EXERCISE DIRECTIONS - In the material below, find the line that contains "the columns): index" and the line that contains "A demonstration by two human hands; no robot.", then write out exactly those two lines and everything between them.

INPUT FOR THIS TASK -
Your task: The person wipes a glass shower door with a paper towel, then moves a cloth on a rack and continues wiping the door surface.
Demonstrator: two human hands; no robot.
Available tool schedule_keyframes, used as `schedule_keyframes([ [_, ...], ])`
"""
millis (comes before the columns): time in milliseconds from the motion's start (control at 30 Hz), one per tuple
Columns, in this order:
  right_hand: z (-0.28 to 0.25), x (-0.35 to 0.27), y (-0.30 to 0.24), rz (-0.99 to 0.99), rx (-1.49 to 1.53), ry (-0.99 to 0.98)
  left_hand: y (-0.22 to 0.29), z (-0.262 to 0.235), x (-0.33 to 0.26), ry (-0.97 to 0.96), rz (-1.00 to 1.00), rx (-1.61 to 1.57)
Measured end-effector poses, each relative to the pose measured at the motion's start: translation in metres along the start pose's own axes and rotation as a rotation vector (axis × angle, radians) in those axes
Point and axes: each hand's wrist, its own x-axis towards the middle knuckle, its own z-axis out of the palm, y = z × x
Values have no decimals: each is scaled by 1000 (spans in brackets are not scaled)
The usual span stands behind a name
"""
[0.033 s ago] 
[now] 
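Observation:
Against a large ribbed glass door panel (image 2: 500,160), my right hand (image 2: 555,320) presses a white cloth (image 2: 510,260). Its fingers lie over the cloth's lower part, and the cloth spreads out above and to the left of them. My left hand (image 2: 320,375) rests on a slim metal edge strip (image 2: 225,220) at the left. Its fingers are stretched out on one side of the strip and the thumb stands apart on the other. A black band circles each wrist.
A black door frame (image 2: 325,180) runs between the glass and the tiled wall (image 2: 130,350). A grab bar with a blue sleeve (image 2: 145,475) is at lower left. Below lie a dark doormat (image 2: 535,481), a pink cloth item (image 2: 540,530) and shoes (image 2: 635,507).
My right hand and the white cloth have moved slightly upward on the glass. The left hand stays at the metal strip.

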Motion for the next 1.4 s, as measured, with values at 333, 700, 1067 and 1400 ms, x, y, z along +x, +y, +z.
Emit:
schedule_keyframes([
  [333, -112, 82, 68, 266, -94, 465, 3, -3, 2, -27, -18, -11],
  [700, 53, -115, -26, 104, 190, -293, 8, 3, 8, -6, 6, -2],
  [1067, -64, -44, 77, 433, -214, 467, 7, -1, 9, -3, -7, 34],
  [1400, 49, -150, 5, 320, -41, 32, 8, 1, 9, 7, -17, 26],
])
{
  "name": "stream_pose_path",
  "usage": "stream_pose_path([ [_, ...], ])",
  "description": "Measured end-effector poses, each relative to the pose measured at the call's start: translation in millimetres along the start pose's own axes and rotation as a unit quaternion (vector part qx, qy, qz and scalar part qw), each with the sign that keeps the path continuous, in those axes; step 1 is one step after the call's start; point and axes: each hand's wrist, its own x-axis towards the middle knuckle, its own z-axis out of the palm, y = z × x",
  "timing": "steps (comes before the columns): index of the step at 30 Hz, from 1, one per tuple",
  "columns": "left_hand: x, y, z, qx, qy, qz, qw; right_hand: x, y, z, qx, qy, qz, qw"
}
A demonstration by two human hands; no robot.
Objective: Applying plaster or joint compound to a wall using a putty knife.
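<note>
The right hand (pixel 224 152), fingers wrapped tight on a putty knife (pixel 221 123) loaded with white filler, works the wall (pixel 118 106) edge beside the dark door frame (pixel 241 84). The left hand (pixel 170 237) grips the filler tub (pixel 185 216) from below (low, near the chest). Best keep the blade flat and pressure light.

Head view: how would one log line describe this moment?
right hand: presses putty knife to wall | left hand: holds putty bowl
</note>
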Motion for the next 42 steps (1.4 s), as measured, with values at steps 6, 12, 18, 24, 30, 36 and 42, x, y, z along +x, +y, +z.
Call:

WRITTEN ANSWER -
  "timing": "steps (comes before the columns): index of the step at 30 Hz, from 1, one per tuple",
  "columns": "left_hand: x, y, z, qx, qy, qz, qw; right_hand: x, y, z, qx, qy, qz, qw"
}
A demonstration by two human hands; no robot.

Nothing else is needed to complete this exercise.